== Task description ==
In the listing that follows, locate the line containing "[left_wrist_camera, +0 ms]" and the line containing "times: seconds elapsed". Retype exactly those two lines and every line between them, and nothing more.

== Input data ==
★ ★ ★ ★
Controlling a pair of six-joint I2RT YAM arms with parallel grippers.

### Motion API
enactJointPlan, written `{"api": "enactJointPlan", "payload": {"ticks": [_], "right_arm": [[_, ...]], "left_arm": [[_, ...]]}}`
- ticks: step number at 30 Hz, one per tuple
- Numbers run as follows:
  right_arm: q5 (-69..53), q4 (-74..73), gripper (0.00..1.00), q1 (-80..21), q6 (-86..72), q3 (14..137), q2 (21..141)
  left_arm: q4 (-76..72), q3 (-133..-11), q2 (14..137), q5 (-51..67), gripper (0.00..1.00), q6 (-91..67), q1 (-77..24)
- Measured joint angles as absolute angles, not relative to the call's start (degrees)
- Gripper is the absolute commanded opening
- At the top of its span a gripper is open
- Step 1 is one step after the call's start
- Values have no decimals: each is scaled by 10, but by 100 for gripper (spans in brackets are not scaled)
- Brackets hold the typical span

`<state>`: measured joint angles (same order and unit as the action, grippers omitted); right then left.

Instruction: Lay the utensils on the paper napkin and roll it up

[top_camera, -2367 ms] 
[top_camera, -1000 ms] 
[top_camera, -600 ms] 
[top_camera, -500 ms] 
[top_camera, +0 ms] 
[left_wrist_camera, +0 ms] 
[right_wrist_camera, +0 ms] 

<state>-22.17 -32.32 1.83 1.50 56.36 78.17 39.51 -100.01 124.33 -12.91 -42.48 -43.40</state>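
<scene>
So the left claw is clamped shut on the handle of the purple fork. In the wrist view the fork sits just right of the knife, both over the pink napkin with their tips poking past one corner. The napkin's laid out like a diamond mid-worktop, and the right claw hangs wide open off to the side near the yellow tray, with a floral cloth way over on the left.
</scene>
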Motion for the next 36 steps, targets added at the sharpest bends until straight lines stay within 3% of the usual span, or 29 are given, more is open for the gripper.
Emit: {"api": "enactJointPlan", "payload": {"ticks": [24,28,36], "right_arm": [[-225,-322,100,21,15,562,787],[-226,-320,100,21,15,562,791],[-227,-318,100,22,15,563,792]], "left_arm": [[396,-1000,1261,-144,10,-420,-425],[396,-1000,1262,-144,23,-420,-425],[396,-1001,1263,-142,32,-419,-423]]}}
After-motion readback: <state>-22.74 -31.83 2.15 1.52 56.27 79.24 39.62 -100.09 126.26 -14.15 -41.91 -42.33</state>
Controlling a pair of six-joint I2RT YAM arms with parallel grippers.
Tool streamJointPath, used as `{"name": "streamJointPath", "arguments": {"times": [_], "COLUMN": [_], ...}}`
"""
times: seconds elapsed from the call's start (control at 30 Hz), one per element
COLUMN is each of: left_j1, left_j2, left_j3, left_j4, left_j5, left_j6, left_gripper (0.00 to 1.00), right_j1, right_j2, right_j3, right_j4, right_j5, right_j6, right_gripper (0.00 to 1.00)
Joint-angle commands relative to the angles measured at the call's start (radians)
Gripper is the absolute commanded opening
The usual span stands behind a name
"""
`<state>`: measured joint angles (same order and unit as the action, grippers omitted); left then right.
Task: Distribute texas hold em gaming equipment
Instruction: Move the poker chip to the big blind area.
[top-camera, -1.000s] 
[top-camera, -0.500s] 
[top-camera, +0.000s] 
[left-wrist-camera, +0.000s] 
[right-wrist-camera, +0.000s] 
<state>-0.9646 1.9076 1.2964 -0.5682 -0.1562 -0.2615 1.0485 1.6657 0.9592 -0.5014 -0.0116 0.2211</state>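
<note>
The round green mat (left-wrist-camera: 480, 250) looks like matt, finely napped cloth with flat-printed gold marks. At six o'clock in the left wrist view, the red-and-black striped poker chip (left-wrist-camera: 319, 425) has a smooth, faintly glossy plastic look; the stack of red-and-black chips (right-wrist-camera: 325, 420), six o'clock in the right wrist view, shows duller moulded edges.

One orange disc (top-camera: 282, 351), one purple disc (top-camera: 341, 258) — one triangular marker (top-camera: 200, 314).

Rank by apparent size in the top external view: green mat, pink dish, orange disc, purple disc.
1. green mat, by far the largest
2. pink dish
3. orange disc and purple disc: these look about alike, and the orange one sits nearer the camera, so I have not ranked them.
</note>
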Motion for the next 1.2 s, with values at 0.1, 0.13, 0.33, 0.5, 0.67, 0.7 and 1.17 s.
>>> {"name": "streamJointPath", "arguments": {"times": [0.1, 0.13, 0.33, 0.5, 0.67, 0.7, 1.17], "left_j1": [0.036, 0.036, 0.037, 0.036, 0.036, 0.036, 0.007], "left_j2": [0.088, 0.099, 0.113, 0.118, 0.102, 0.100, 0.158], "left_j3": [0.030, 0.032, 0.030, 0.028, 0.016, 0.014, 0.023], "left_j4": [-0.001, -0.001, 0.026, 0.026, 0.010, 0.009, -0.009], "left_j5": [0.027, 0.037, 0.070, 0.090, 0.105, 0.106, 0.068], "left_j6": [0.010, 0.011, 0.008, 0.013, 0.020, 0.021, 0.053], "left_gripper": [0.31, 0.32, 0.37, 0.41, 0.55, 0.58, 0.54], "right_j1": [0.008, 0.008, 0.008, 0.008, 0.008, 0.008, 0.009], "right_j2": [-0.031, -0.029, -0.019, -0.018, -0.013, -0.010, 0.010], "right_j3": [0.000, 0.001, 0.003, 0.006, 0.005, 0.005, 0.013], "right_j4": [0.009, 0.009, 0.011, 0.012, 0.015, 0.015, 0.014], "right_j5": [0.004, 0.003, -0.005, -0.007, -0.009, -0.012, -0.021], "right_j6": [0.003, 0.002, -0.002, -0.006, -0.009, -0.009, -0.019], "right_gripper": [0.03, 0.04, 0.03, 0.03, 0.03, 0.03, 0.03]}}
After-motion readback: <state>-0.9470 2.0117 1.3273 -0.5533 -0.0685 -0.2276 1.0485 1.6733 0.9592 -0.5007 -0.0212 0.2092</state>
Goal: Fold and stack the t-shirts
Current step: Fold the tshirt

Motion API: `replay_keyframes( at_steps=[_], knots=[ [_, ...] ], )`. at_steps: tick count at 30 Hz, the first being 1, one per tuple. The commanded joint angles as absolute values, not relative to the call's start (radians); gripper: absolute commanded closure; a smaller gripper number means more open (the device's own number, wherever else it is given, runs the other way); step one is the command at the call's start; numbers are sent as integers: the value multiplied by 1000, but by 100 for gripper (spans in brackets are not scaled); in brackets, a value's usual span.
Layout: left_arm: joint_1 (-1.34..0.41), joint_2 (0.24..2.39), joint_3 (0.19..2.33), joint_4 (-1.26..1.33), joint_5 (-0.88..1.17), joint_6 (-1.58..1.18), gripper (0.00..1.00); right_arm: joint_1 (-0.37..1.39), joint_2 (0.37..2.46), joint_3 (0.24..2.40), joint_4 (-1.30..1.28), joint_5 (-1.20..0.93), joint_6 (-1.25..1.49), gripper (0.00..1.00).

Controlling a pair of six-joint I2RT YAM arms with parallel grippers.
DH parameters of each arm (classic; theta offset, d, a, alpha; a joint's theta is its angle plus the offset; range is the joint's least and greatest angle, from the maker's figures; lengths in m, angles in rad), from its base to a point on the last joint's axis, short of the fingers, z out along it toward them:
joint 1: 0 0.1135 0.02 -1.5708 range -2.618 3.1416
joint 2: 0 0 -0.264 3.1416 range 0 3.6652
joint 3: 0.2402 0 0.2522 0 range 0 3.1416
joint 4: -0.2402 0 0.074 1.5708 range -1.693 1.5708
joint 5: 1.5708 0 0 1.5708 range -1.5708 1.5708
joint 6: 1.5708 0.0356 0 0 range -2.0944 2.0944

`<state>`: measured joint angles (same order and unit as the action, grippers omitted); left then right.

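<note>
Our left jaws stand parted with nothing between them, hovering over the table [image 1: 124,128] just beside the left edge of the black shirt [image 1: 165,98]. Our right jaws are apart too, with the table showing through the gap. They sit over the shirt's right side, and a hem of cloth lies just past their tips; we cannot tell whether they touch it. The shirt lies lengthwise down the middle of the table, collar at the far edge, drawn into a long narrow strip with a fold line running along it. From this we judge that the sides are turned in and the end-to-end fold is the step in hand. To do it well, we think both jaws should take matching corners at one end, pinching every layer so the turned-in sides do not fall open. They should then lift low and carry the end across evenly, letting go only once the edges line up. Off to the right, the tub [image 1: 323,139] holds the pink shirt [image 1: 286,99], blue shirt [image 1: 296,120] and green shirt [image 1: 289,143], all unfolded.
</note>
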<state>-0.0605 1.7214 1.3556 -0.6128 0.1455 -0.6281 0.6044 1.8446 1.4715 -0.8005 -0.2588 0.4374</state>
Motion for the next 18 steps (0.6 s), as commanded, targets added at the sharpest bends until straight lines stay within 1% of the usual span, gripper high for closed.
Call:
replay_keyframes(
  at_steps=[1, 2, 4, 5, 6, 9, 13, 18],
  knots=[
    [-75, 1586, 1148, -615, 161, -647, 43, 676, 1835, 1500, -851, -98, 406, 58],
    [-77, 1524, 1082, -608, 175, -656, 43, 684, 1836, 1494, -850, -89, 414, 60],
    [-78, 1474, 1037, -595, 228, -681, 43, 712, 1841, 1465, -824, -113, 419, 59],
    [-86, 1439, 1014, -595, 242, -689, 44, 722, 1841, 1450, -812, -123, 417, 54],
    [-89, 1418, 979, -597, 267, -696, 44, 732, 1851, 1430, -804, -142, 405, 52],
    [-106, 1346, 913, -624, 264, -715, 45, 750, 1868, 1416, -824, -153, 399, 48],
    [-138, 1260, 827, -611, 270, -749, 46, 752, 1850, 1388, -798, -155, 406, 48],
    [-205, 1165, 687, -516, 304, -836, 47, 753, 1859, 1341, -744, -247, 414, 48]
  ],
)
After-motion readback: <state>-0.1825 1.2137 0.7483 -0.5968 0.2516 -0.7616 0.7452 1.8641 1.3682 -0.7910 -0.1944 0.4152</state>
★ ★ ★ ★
== Output of the exercise ==
[left_wrist_camera, +0 ms] 
[right_wrist_camera, +0 ms] 

<state>-22.17 -32.32 1.83 1.50 56.36 78.17 39.51 -100.01 124.33 -12.91 -42.48 -43.40</state>
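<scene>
So the left claw is clamped shut on the handle of the purple fork. In the wrist view the fork sits just right of the knife, both over the pink napkin with their tips poking past one corner. The napkin's laid out like a diamond mid-worktop, and the right claw hangs wide open off to the side near the yellow tray, with a floral cloth way over on the left.
</scene>
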Motion for the next 36 steps, targets added at the sharpest bends until straight lines stay within 3% of the usual span, or 29 are given, more is open for the gripper.
Emit: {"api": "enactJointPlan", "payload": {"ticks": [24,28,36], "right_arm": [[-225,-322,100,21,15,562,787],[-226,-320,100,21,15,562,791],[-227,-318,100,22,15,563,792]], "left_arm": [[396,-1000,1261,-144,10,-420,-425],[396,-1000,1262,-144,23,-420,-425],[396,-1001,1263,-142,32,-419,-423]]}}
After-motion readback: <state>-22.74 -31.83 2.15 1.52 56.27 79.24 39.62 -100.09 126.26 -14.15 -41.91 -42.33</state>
Controlling a pair of six-joint I2RT YAM arms with parallel grippers.
Tool streamJointPath, used as `{"name": "streamJointPath", "arguments": {"times": [_], "COLUMN": [_], ...}}`
"""
times: seconds elapsed from the call's start (control at 30 Hz), one per element

No further output will be produced for this exercise.